Rob Miller, director of development for the NAIA, said that the organization was more community- and value-based then the NCAA, which has essentially become a professional organization.
"We want to change the culture of sport and that's kind of scary because it's such a big thing," Miller said. "But, something needs to be done."
Miller explained that the program will use both internal and external elements for reaching the universities and the community.
The NAIA will ask each member university to offer two to three objectives on how it can improve its graduation rates. He said the external portion of the project is where people from the community come into the picture. The NAIA plans to build a high-tech research center for character education, an interactive sports museum and a NAIA Hall of Fame. The organization will have its student-athletes apply for a scholarship by writing about the five values of the "Champions of Character" iniatitive.
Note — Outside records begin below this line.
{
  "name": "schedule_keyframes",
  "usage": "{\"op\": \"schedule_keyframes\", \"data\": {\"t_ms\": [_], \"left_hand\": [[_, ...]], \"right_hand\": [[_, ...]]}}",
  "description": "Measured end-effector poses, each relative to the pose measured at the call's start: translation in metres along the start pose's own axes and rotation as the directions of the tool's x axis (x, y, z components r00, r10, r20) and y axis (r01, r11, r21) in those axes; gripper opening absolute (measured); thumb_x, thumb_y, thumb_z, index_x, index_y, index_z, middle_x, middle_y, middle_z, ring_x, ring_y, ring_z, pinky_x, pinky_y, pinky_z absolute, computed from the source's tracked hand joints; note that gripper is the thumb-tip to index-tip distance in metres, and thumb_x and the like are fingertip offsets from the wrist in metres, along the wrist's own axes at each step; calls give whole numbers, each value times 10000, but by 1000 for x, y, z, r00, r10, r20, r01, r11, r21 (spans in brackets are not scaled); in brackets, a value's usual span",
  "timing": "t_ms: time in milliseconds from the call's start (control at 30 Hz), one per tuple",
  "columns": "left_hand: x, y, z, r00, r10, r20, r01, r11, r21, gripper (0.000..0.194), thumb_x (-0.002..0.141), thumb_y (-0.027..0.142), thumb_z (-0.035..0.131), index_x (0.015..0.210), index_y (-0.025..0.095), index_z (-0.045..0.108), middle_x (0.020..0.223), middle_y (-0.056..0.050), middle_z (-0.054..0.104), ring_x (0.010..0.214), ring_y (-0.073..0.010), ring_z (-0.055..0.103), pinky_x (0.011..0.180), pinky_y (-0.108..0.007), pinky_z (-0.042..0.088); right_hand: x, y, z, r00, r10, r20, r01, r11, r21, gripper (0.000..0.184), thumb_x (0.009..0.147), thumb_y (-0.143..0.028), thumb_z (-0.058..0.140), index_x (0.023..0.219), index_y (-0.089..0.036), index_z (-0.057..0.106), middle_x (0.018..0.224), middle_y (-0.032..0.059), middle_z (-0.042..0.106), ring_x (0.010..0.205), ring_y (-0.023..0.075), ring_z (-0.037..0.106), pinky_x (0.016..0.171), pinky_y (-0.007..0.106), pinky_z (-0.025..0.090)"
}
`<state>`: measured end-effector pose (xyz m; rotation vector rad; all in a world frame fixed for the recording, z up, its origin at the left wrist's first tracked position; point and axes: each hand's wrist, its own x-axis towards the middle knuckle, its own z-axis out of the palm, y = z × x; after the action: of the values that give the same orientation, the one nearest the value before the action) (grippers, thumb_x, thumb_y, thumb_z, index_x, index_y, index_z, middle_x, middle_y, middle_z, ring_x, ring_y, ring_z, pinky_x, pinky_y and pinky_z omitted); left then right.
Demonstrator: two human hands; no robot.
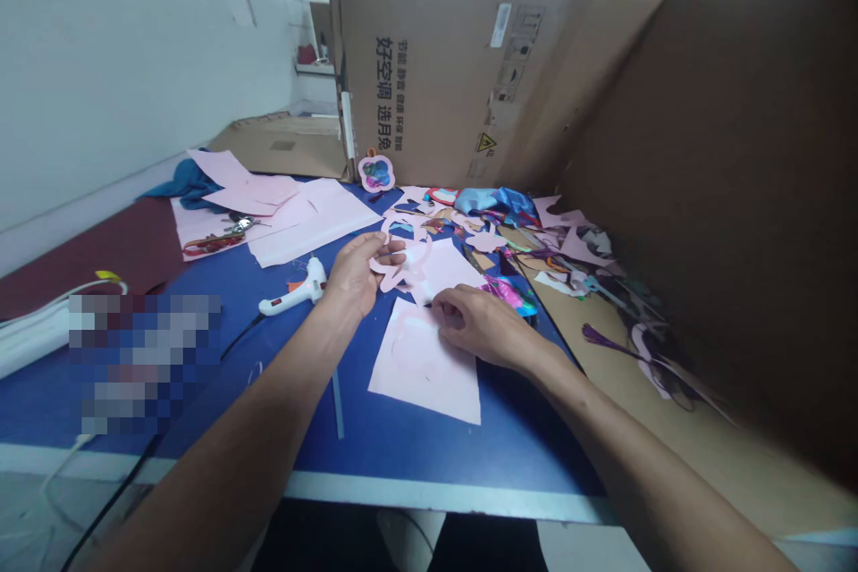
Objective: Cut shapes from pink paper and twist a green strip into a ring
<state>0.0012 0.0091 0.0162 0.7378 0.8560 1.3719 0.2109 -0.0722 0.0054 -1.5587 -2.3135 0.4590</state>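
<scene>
Between the thumb and fingers of my left hand (pixel 362 273) is a thin pink paper cutout (pixel 421 261) with a curved, ring-like outline. My right hand (pixel 479 322) is closed in a pinch, and its fingertips meet the lower end of that cutout. Just beneath the hands lies a pink paper sheet (pixel 416 375) with a faint rounded outline on it. Another pink sheet (pixel 456 261) is behind the cutout. Left of my left wrist, a white glue gun (pixel 295 293) rests on the blue table (pixel 523 456).
A large cardboard box (pixel 456 89) walls off the back and right. A flower-shaped ornament (pixel 376 172) leans against it. Paper scraps and blue satin fabric (pixel 500 204) crowd the back right. Scissors (pixel 214 241) lie on pink paper at left. A purple tassel (pixel 607 338) sits on cardboard.
</scene>
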Motion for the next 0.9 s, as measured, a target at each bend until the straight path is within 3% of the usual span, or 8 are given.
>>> {"op": "schedule_keyframes", "data": {"t_ms": [167,367,533,633,800,900], "left_hand": [[-1,1,-1,1000,-8,-2,8,1000,-23,52,815,182,710,842,149,680,802,-101,782,611,-190,718,577,-296,571],[-4,-3,-1,999,-40,16,40,999,-18,97,798,198,738,843,157,663,814,-94,781,620,-192,712,557,-294,561],[-9,-5,3,991,-55,124,69,991,-112,107,808,183,763,847,157,667,856,-81,783,652,-174,719,624,-291,575],[-12,-8,5,980,-72,183,103,981,-163,108,830,177,769,874,152,674,888,-86,787,687,-173,734,683,-297,585],[-13,-16,7,978,-120,171,150,973,-177,102,850,155,755,885,151,660,875,-93,784,707,-189,749,711,-313,585],[-11,-18,6,978,-144,149,168,973,-160,133,845,172,773,899,156,653,875,-97,782,714,-195,751,722,-321,579]], "right_hand": [[-1,0,1,1000,14,12,-15,998,56,192,849,-144,622,988,-239,715,858,7,695,727,148,586,633,257,342],[-1,-1,0,998,46,49,-51,994,98,277,836,-112,612,1048,-259,714,819,-16,706,704,149,594,621,252,331],[-1,-4,-1,996,77,39,-79,995,62,277,908,-213,612,1155,-267,727,898,17,728,772,175,626,636,264,347],[-1,-6,1,999,53,8,-53,999,7,349,876,-314,700,1220,-258,720,1019,52,734,841,194,642,674,272,371],[-2,-7,6,999,42,27,-42,999,-3,266,876,-230,646,1125,-257,734,918,30,727,766,178,631,640,268,349],[-2,-7,8,999,37,36,-38,998,45,309,852,-187,639,1137,-268,728,842,7,718,718,175,623,608,263,330]]}}
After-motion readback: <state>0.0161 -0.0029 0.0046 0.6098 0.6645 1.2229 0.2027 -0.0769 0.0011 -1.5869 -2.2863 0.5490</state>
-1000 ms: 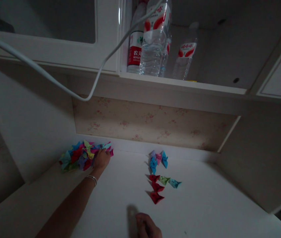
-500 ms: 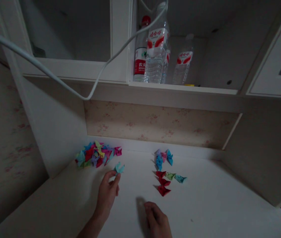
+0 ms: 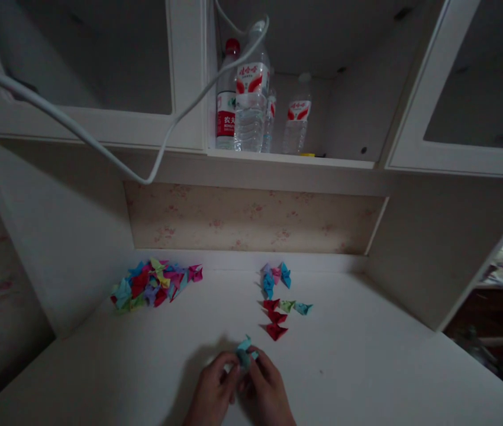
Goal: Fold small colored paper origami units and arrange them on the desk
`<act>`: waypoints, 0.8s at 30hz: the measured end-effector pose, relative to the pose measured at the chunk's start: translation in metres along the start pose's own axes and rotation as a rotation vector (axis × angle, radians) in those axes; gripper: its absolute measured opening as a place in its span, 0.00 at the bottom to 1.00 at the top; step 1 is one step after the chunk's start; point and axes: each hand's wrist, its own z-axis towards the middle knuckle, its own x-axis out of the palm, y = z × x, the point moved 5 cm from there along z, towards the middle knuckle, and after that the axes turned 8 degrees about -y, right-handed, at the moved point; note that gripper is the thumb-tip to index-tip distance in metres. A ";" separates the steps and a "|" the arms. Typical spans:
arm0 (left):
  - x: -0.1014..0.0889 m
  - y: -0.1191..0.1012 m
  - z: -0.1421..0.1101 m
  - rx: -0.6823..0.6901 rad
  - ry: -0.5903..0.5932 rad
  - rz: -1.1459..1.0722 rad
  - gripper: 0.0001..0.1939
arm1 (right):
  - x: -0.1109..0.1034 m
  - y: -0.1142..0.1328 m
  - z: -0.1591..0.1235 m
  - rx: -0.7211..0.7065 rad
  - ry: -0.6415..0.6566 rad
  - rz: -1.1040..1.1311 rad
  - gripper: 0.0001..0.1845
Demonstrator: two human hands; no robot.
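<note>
Below bottles [image 3: 250,112] and looping cable [image 3: 146,180], turquoise paper [image 3: 243,357] pinched in left hand [image 3: 216,378] and right hand [image 3: 268,380]

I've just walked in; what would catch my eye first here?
Probably the heap of bright folded papers at the back left of the white desktop. Nearer, the left hand and right hand hold a teal folded paper between them. Above, plastic bottles stand on an open shelf.
</note>
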 end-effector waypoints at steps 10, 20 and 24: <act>-0.016 0.005 0.006 -0.124 -0.080 -0.058 0.28 | 0.001 0.000 0.000 0.011 0.141 -0.033 0.20; -0.020 -0.011 0.005 -0.015 -0.041 0.030 0.23 | -0.008 0.002 0.006 -0.060 0.044 -0.076 0.20; -0.022 -0.010 0.009 0.031 -0.021 0.053 0.21 | -0.009 0.002 0.007 -0.043 0.049 -0.073 0.24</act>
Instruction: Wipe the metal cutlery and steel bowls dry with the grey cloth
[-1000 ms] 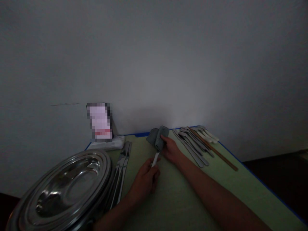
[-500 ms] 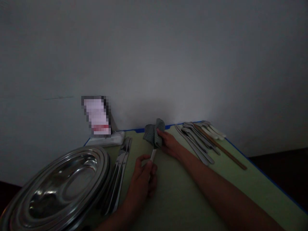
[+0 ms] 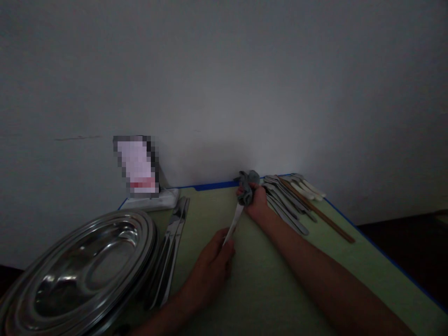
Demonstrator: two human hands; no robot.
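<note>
Utensil [image 3: 234, 221], near end: pinched tight in the curled left hand [image 3: 213, 259], over the table [image 3: 259, 282]; likely the surest place to hold.
Bare middle: slim, pale, flat; probably light, stiff, smooth enough to slip, hardly fragile.
Far end: lost to view at the cloth [image 3: 249, 177], too hidden to identify.
Cloth: bunched, gripped in right hand [image 3: 258, 202]; presumably soft and less slippery.

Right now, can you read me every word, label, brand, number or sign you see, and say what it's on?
I can read no text.
Propped-up screen: pixelated, so nothing on it is legible.
Held utensil, gray cloth and metal dishes: no lettering I can make out in this dim picture.
</note>
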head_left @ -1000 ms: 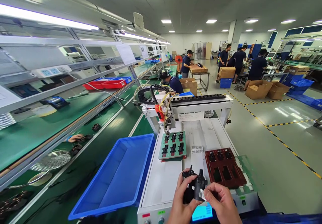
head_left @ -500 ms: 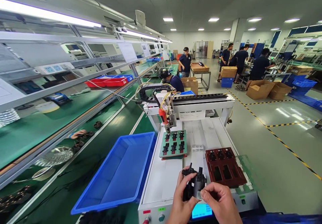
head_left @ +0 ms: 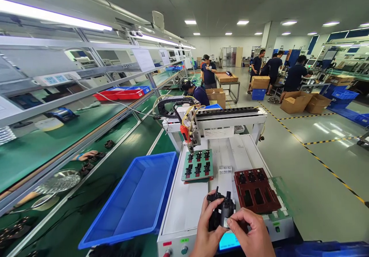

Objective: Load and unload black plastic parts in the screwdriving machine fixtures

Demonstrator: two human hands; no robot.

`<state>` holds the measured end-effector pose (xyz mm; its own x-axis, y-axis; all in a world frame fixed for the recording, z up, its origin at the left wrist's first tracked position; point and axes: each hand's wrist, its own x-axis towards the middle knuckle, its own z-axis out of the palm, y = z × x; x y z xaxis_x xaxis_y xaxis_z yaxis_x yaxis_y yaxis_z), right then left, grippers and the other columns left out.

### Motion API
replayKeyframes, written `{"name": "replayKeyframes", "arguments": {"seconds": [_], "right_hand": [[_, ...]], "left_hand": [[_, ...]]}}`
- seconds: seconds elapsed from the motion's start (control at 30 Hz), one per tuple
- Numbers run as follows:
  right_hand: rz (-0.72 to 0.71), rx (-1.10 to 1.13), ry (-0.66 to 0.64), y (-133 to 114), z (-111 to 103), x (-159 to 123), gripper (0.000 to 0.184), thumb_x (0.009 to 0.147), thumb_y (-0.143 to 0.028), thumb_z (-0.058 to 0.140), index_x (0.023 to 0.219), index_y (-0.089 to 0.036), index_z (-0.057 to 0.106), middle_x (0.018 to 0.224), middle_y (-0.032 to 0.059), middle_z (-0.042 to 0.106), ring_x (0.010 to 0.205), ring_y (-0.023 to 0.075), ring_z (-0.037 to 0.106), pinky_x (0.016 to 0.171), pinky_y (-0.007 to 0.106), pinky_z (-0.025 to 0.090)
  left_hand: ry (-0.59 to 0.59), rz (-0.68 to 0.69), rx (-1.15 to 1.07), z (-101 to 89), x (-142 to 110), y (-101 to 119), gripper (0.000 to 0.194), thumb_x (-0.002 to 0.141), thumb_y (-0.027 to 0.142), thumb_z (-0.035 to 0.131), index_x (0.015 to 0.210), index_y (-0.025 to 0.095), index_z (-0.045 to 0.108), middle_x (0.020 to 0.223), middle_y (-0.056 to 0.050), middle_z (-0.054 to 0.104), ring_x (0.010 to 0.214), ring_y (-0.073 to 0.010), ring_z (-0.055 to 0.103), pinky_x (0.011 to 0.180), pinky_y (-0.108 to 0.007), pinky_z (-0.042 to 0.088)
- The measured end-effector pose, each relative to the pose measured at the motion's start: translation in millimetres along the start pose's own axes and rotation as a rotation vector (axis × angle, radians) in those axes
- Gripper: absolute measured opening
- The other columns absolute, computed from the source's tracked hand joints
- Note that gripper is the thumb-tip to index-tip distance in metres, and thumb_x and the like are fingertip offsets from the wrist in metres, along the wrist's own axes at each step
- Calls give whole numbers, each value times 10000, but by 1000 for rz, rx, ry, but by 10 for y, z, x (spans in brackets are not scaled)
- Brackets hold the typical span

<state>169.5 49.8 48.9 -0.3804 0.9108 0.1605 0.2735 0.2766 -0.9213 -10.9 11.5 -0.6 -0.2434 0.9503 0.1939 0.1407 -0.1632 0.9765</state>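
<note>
My left hand (head_left: 206, 222) is wrapped round a black plastic part (head_left: 227, 207), a ribbed cylinder with stubby spouts, like a small pump. A small pale label (head_left: 225, 221) lies against the cylinder's lower side. My right hand (head_left: 249, 228) is closed, its thumb and fingertip at the label's edge and touching the part. Just beyond the hands is a dark red fixture (head_left: 256, 191) with small black pieces in its far row and open pockets in the near row. A green fixture (head_left: 197, 165) holding several black parts sits under the machine's head.
A white gantry machine (head_left: 219, 122) with an orange-and-metal head (head_left: 184, 133) spans the bench. A sheet of labels (head_left: 225, 169) lies between the fixtures. A blue bin (head_left: 129, 199) stands left. Beside it, a co-worker's hand (head_left: 86, 155) is near black parts. Other people stand further back.
The label now sits flatter against the black part, with my right thumb at its edge. Both hands keep nearly the same place. A person at the back has turned and raised a hand.
</note>
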Motion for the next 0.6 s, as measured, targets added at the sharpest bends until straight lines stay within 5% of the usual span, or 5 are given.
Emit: {"name": "replayKeyframes", "arguments": {"seconds": [0.13,0.27,0.37,0.47,0.6], "right_hand": [[-232,-178,151,106,75,-77,111,1005,-363,706,1003,-260,749,776,8,714,675,176,674,668,269,506],[34,71,293,237,129,-81,698,943,-545,747,1512,-236,487,733,-24,652,610,187,594,606,283,511],[190,312,260,340,168,-103,884,833,-745,750,1520,-249,497,1025,70,742,874,264,694,767,339,574],[233,541,213,446,162,-250,848,778,-785,766,1461,-314,590,1420,101,660,1211,339,665,1003,424,562],[235,646,245,585,-9,-590,665,849,-697,733,1395,-328,649,1258,86,747,1188,339,698,956,498,596]], "left_hand": [[3,-30,-32,7,-18,9,533,820,427,862,1315,305,705,1627,-138,432,1545,-425,387,1223,-528,440],[28,-116,-85,62,-39,27,597,777,549,868,1298,304,709,1606,-149,468,1557,-429,365,1256,-564,370],[1,-74,-78,148,-44,43,620,779,607,846,1302,304,705,1616,-158,451,1531,-428,414,1219,-550,434],[-123,93,23,303,-49,59,562,844,615,780,1311,311,703,1613,-158,443,1479,-414,488,1163,-520,509],[-343,304,271,678,-52,103,422,972,541,637,1322,316,709,1616,-166,464,1465,-373,517,1160,-496,510]]}}
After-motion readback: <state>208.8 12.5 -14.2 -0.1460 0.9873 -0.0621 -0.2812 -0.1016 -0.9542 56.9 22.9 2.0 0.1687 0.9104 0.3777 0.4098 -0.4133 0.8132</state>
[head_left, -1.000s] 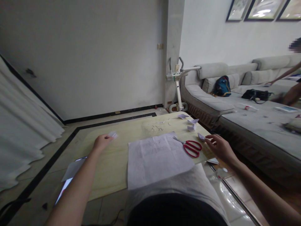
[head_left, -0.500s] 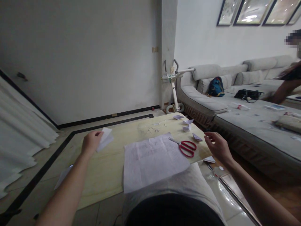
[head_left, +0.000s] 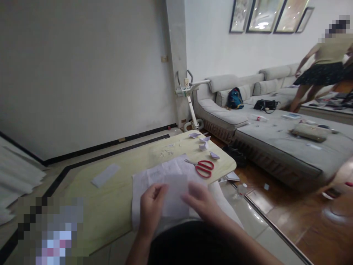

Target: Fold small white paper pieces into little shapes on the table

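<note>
My left hand (head_left: pixel 153 202) is closed on the left edge of a small white sheet of paper (head_left: pixel 175 197), held up in front of me. My right hand (head_left: pixel 202 200) is at the sheet's right edge, thumb and fingers apart and somewhat blurred. Below and behind them a larger creased paper (head_left: pixel 154 173) lies on the pale yellow table (head_left: pixel 110 209). Red-handled scissors (head_left: pixel 204 168) rest at its right edge, blades pointing left. Several folded paper pieces (head_left: pixel 204 143) stand near the table's right end. Another paper strip (head_left: pixel 105 175) lies flat on the left.
Small paper scraps (head_left: pixel 167 152) lie toward the far side of the table. A grey sofa (head_left: pixel 275 136) with a blue backpack (head_left: pixel 235 98) and a black bag (head_left: pixel 266 105) stands to the right. Beyond it is another person (head_left: pixel 328 62). A white exercise machine (head_left: pixel 191 106) stands by the wall.
Both hands have come together over the large paper, the left moving right and the right moving left. A paper strip now lies on the table's left part. The view has turned right.
</note>
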`<control>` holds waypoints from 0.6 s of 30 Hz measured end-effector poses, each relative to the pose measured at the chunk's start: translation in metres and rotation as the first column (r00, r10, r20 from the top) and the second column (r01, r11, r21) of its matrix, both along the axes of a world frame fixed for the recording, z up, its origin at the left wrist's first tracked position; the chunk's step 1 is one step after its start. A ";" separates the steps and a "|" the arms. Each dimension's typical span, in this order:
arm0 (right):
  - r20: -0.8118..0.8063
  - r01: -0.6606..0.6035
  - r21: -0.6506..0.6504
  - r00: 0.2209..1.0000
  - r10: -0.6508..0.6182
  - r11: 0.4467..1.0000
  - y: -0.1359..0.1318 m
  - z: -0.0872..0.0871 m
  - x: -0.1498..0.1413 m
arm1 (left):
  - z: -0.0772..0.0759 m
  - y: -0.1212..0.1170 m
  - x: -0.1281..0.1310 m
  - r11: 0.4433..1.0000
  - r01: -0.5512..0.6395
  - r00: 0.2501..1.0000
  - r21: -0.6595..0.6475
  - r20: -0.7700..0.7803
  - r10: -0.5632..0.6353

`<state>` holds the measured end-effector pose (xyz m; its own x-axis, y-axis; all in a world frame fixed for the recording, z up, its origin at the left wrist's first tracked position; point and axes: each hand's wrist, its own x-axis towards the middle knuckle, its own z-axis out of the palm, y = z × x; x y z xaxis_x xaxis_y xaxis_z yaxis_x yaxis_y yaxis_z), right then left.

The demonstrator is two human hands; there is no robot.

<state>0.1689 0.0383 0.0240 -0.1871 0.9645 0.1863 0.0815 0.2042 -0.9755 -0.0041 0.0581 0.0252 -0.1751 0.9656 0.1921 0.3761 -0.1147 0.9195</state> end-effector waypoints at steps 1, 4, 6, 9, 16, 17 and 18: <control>-0.058 -0.020 -0.059 0.998 0.017 0.998 -0.003 -0.003 -0.002 | -0.002 -0.005 0.004 1.000 0.008 1.000 -0.026 -0.009 -0.008; -0.141 -0.009 -0.189 0.990 -0.018 0.982 -0.008 -0.012 0.001 | -0.009 -0.017 0.007 0.994 0.045 0.999 -0.098 0.020 -0.043; -0.167 0.005 -0.242 0.985 -0.047 0.970 -0.011 -0.016 0.007 | -0.013 -0.022 0.003 0.991 0.030 0.996 -0.127 0.091 -0.019; -0.222 0.031 -0.292 0.970 -0.099 0.956 -0.013 -0.016 0.013 | -0.020 -0.026 -0.005 0.985 0.000 0.977 -0.174 0.211 0.037; -0.246 0.038 -0.304 0.962 -0.117 0.952 -0.020 -0.012 0.012 | -0.027 -0.043 0.004 0.955 0.192 0.969 -0.226 0.198 -0.148; -0.253 0.030 -0.297 0.961 -0.109 0.954 -0.022 -0.013 0.011 | -0.027 -0.045 0.007 0.957 0.201 0.971 -0.210 0.171 -0.166; -0.259 0.021 -0.287 0.961 -0.099 0.958 -0.023 -0.014 0.010 | -0.028 -0.047 0.009 0.957 0.212 0.971 -0.197 0.151 -0.184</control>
<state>0.1792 0.0157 0.0101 -0.1081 0.9925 -0.0565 -0.1868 -0.0761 -0.9794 0.0053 0.0110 -0.0023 0.0134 0.9994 -0.0309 0.2412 0.0268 0.9701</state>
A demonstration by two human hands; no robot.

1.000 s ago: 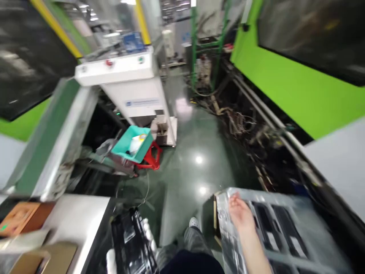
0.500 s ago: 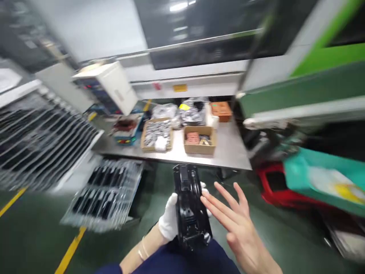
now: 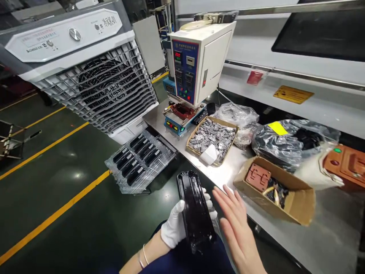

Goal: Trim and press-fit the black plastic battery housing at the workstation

Under the program, NAIA student athletes will become involved in mentoring programs and coaches will be trained in the program's expectations. According to Miller, the mentoring program would pair a high school volleyball player studying engineering with a college volleyball player with the same major. Spectators will also be trained in awareness of the code of conduct in the NAIA.
David Spillman, a campaign consultant for the NAIA, is helping the organization raise $18 million. Currently, the NAIA is a $3 million operation. Spillman noted that several prominent Kansas City residents attended and played athletics at NAIA institutions.
De Soto Mayor Dave Anderson said the NAIA's move to Olathe would help De Soto, but the city would need more amentities for the organization to have a major impact.
"It is pretty nice that they are moving to Olathe," Anderson said. "It will help us economically, but we need a little more hotel space, variety in eating establishments and housing. They are quality people to have around."